It never ceases to amaze me that we allow people to design educational programs who either have never taught in a classroom or haven't been there for a really long time. As I read the article in which "experts" gave their opinions on what is wrong with public education, I just kept waiting to for someone to say something about the challenge of directing classrooms of 25-35 children with varying backgrounds and abilities. Of course, it never happened.

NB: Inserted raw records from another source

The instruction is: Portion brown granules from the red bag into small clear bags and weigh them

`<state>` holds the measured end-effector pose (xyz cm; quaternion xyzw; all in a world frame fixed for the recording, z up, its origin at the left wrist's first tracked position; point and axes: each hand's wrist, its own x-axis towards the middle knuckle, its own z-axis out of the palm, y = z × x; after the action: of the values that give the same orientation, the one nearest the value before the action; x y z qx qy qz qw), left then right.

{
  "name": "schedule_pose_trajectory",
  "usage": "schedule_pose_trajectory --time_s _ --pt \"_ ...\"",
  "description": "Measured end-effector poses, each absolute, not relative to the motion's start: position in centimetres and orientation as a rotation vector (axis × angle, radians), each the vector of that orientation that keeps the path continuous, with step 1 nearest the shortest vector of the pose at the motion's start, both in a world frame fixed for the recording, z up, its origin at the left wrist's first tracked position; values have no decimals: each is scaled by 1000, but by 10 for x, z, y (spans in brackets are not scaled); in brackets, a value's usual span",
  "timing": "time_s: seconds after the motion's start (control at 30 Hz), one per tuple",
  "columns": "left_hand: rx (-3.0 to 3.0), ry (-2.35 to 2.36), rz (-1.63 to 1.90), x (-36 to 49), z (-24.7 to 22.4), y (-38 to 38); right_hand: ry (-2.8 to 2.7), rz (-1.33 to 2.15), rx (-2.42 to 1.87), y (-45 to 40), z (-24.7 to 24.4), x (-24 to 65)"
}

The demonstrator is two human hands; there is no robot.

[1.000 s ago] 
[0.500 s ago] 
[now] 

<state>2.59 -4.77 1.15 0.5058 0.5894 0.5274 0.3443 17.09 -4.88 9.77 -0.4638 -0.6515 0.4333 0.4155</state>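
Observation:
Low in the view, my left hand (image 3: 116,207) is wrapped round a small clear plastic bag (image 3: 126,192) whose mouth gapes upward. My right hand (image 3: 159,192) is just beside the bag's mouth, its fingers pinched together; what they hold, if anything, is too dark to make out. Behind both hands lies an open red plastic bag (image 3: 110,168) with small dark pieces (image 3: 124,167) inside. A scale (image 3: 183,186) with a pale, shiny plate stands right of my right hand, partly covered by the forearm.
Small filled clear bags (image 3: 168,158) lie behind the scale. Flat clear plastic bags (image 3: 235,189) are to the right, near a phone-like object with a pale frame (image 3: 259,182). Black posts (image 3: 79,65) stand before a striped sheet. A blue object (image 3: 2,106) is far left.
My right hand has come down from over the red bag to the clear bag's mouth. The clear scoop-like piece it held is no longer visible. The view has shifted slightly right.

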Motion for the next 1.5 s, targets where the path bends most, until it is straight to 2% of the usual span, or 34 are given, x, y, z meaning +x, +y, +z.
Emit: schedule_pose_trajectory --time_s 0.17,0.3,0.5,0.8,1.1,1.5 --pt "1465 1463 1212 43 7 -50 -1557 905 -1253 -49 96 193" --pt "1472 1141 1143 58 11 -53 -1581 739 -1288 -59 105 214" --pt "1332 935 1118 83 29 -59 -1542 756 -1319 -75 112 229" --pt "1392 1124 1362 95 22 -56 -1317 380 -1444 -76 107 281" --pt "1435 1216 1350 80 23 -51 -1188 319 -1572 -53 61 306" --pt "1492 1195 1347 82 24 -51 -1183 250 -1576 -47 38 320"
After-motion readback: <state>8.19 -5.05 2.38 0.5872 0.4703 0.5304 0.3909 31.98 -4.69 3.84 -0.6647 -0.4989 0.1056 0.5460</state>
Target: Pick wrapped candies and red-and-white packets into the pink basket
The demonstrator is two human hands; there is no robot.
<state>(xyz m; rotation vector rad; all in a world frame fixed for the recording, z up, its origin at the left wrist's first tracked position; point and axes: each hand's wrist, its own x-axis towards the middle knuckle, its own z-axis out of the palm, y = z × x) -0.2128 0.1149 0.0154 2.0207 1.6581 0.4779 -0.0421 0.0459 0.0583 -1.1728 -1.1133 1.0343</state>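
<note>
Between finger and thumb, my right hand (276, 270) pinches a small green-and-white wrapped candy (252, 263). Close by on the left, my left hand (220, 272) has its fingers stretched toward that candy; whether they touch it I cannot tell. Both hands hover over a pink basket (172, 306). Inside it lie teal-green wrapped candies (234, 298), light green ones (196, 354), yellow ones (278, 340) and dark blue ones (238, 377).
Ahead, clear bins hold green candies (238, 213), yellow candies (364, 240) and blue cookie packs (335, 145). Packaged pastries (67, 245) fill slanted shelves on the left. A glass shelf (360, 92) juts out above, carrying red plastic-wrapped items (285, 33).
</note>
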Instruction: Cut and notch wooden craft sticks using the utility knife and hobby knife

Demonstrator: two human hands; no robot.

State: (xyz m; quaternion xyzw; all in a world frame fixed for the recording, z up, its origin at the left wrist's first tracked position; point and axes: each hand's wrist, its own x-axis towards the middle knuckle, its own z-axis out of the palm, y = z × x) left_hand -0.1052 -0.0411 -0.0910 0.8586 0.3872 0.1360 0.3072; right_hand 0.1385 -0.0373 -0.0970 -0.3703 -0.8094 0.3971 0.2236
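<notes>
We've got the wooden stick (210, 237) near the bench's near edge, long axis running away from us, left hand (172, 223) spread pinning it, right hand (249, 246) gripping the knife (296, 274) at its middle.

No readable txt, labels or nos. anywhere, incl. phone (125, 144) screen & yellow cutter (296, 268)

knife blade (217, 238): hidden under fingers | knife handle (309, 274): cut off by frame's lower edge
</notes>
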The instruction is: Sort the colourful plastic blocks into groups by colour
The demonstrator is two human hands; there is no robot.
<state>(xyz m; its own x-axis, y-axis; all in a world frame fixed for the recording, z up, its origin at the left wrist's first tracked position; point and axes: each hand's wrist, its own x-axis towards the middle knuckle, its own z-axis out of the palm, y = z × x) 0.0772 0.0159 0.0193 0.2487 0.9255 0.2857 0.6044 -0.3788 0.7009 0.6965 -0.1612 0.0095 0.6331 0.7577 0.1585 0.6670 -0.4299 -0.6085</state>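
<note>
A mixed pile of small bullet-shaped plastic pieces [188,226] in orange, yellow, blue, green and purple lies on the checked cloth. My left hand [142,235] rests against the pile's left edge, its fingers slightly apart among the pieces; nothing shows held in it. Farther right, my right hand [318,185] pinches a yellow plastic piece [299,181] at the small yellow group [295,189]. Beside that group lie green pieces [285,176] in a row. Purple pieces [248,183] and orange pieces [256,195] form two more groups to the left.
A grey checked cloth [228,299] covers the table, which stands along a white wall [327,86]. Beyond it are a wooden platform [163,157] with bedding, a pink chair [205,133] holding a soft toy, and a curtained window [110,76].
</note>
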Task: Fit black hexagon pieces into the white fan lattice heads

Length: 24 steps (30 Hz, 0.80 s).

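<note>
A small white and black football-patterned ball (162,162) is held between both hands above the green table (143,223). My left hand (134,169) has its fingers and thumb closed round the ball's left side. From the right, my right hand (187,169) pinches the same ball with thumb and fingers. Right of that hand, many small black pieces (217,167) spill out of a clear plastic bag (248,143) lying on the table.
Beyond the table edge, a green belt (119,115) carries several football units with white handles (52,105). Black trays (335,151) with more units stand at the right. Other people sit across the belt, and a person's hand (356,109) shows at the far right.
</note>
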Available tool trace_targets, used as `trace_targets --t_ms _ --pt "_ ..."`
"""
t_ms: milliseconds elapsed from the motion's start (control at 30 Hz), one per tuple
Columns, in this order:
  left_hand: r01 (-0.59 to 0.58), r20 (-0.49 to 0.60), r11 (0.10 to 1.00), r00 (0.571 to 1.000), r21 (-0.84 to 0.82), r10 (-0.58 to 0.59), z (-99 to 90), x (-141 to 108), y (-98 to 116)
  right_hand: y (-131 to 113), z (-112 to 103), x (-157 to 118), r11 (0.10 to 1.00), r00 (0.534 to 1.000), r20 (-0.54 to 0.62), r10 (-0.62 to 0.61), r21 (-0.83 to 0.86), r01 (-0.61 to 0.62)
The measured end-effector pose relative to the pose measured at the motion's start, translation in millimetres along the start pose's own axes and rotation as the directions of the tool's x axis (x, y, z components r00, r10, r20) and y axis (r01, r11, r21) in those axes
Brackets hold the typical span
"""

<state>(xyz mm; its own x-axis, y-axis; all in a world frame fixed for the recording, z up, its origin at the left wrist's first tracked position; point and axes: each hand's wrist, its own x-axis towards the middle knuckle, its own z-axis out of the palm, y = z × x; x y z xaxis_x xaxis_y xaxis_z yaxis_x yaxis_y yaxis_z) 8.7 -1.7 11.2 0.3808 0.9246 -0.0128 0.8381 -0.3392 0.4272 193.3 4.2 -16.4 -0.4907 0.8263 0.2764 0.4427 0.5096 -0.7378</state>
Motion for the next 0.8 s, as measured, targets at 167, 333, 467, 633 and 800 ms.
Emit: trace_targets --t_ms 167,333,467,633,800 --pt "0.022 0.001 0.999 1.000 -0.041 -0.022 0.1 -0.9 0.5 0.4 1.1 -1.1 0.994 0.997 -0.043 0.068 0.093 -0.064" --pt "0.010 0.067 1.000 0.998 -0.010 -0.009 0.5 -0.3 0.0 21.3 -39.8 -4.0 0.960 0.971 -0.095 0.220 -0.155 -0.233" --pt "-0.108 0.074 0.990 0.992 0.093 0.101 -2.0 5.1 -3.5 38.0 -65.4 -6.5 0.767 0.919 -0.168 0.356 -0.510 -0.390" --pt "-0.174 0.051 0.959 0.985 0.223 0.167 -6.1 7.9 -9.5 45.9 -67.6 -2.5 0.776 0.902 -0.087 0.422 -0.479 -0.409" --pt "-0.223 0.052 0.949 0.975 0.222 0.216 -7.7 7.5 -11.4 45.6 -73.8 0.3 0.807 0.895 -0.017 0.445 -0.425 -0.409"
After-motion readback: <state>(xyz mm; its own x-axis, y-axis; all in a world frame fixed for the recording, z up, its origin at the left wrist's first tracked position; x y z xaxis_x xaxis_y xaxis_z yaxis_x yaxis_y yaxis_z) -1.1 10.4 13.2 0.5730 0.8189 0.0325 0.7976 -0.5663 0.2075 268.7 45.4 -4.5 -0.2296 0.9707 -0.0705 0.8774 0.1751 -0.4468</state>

I have been teaching high school for ten years and the issues that I have witnessed are:
1.Poor support and training for educators
2.Unrealistic child to teacher ratios
3.Attempts to lump children with overwhelming challenges and need for remediation with average to above average students. This creates one of two situations - a class that must move so slowly that the more advanced students get bored, or a significant percentage of the class that just can't keep up. Either way, those not receiving appropriate attention become tuned out and often become behavioral problems.
4.The unrealistic expectation that every child will go to college. Not all students aspire to become an academic. What ever happened to trade school training? Students want and need this in their middle and high schools. I know this because they tell me so.
5. The overreliance on standardized testing. Teach a child to bubble, and that is all they will know how to do. What ever happened to teaching them to think and to be independent?
In short, we have to stop trying to streamline education. It is not a business, it is a social institution.
Finally, and this is the saddest fact of them all, our country does not value education and it does not value children. What we seem to focus on as a culture is production and fast results. This attitude that we can churn out little academics if we just find the right system is archaic. We are no longer dealing with the Industrial Revolution, it is the age of Technology and Innovation. We need a variety of thinking styles and aptitudes.
When America finally decides to start investing in the big picture and the long-term future of its citizens, we may see change. Until then,the jargon will change but the dance will remain the same and we will continue ignore the obvious - that people are not all the same and the work force needs that diversity. There is a place for everyone and a way to fill every job with well-trained, competent people, but it is going to take more than throwing money and tests at the problem. It will take a change in the attitudes of the entire population.
Amy Utleyof AK1:15AM May 05, 2009
brown vs. board of education still exist today in a world of plenty and the race card is a precursor to acceptance. I left the teaching arena because i got tired of the expectations being lowered based on race and geography, I got tired of my graduate education being undermined because I was not white or hispanic so I left and now my I am on a crusade for the betterment of my grandchildren. I am traveling across the states teaching humanness so that we can find equity education for the masses still in the margins.
jacqueline andersonof CA11:00PM April 22, 2009
RUlr6n Goodsite
Jonnof AL9:58PM March 14, 2009
It is such an absurd notion that we should or could prep all our students for college. It defies the essential reality of the normal curve as well as demonstrates a complete lack of an understanding of social influences on the ability to learn.
If I asked you, Mr. Cohen, to spend 7 hours a day at a job you were incapable of doing and had no interest in, how successful would you be? If you were a slow learner, a student with learning disabilities, or a student whose life was so stressful that survival was your greatest priority, how tuned in do you think you would be to history or alegebra lessons?
There will always be a substantial percentage of students who can't do the academic work for a college prep curriculum. These are the students who, at best, tune out and drop out, or at worst, violate their own and other students' safety. These are the students who we are abusing by this misguided philosophy of "every child goes to college".
I am a secondary-level school psychologist who has worked k-12th grades. I've seen the kids we are neglecting from pre-school through high school. I've seen their misery and I've felt their anger. I've witnessed their failure and had little to offer them.
What these students need the most from their schools is educational relevancy. They need opportunities to acquire the skills valued by society and of interest to them. They need the opportunity starting in middle school to direct their curricula into vocational or academic directions.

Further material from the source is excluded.